Disfruté con la experiencia. La plataforma Zoom no nos dio ningún
problema. Pudimos crear cinco salas para el diálogo por grupos, que combinamos
con la exposición por mi parte y el foro abierto a todos. Me parece evidente
que en este terreno no vamos a retroceder. Hemos visto las enormes
posibilidades que nos brinda la tecnología. ¿Quién nos iba a decir hace unos
pocos años que podríamos realizar un curso con gente de diversos países sin
movernos de nuestra casa? La pregunta que me hago es: ¿Bastan algunos cambios (por
llamativos que sean) en la manera de trabajar, comunicarnos o divertirnos para asegurar de
que nos hemos convertido? El rabino judío Manis Firedman esperaba que la
pandemia fuera la oportunidad de corregir el rumbo de la humanidad. El escritor
francés Michel Houellebecq, por el contrario, sostenía que seguiremos viviendo
en el mismo mundo de antes, pero
un poco peor.
¿Por qué es tan difícil
la conversión? La respuesta más obvia es porque hay en juego enormes intereses.
Quienes antes vivían en una posición de dominio y de bienestar no sienten
ninguna necesidad de cambio. Más aún, temen cualquier alteración del orden
establecido. Pero creo que hay una razón más profunda. Para que se dé un cambio
verdaderamente transformador no es suficiente con la indignación o la rabia. Se
requiere una fuerte experiencia de descubrimiento de una nueva realidad, de encuentro
con algo (o alguien) que nos fascine de tal modo que “no tengamos más remedio”
que ponernos en camino. La pandemia nos ha hecho más sensibles a lo que no nos
gusta de nuestro mundo, pero no veo que nos haya proporcionado una experiencia
de seducción y de sueño de futuro.
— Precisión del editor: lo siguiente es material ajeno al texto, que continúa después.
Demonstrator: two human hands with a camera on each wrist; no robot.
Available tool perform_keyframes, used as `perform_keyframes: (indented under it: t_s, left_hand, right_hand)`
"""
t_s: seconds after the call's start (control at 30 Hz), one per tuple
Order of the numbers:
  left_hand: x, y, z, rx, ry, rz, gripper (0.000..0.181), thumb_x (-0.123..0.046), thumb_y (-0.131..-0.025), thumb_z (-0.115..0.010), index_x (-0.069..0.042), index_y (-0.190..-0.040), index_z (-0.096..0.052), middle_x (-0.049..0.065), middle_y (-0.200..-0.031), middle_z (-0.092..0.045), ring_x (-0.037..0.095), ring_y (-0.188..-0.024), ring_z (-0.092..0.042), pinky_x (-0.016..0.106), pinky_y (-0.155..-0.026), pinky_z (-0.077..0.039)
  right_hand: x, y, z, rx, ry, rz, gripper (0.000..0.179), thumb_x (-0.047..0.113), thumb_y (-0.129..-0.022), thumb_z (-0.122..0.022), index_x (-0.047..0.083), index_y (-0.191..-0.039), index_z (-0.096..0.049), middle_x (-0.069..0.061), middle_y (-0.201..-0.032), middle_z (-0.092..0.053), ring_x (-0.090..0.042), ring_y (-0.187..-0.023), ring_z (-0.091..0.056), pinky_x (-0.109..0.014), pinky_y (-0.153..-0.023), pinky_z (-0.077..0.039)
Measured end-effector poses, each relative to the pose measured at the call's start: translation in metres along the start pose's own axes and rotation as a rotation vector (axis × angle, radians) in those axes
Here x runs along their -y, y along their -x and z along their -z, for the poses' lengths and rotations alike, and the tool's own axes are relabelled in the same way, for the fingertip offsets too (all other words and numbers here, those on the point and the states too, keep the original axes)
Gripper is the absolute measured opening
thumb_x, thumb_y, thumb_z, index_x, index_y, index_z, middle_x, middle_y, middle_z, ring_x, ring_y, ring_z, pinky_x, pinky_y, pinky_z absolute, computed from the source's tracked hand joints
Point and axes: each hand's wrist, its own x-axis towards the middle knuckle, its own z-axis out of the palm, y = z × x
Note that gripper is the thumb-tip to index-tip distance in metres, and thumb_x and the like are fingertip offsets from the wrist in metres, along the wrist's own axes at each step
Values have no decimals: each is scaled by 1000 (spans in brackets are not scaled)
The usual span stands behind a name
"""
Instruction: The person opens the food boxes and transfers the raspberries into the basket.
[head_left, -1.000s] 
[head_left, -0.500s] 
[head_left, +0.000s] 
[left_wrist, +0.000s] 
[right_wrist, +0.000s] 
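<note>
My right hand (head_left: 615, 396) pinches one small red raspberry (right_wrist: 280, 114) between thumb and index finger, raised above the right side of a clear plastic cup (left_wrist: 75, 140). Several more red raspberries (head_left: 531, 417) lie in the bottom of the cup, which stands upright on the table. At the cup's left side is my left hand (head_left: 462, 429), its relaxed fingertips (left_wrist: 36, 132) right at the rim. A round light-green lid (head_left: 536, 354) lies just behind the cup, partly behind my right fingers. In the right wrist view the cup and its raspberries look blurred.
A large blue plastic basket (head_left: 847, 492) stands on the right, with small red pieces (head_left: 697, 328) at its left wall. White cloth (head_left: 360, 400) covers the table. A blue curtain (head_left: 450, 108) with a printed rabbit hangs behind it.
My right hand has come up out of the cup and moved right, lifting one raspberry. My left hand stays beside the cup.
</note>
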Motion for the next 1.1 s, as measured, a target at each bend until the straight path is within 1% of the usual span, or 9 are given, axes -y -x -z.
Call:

No nos gusta un planeta contaminado, un
mundo basado en la injusticia estructural, un ritmo de vida acelerado y
estresante, una banalización de las relaciones interpersonales, un abandono de
los ancianos y las personas vulnerables… Suele haber un alto grado de acuerdo
en torno a lo que funciona mal.
¿Cuál es la alternativa? ¿Qué tipo de mundo se está
gestando en estos meses de incertidumbre? No lo sabemos. Puede ser mejor (en el
sentido, de más ecológico, más justo y fraterno, más solidario e interconectado) o puede ser
peor (es decir, más contaminante, injusto y violento). Para los cristianos,
esta especie de “noviciado mundial” que estamos viviendo podría ser la
oportunidad −largamente demorada− de tomar en serio la fe
en Dios con todas sus consecuencias prácticas. Quien experimenta que Dios Padre
es el fundamento de su vida, no puede por menos que preocuparse por todos sus
hermanos y por esta “casa común” que es el planeta Tierra. El sueño es contundente. El horizonte es claro. Pero se trata de una muy difícil conversión.
Gálatas 1,13-17
Porque habéis oído hablar de mi pasada conducta en el judaísmo: con qué
saña perseguía a la Iglesia de Dios y la asolaba, y aventajaba en el judaísmo
a muchos de mi edad y de mi raza como defensor muy celoso de las tradiciones
de mis antepasados. Pero, cuando aquel que me escogió desde el seno de mi
madre y me llamó por su gracia, se dignó revelar a su Hijo en mí para que lo
anunciara entre los gentiles, no consulté con hombres ni subí a Jerusalén a
ver a los apóstoles anteriores a mí, sino que, enseguida, me fui a Arabia, y
volví a Damasco.
[Ayer fue san Francisco de Sales. Al ser domingo, no se celebró litúrgicamente su memoria. De todos modos, yo no quiero olvidarme de un santo que me cae muy bien. Además, es el patrono de periodistas, reporteros y escritos. Este humilde Rincón participa algo de estas realidades].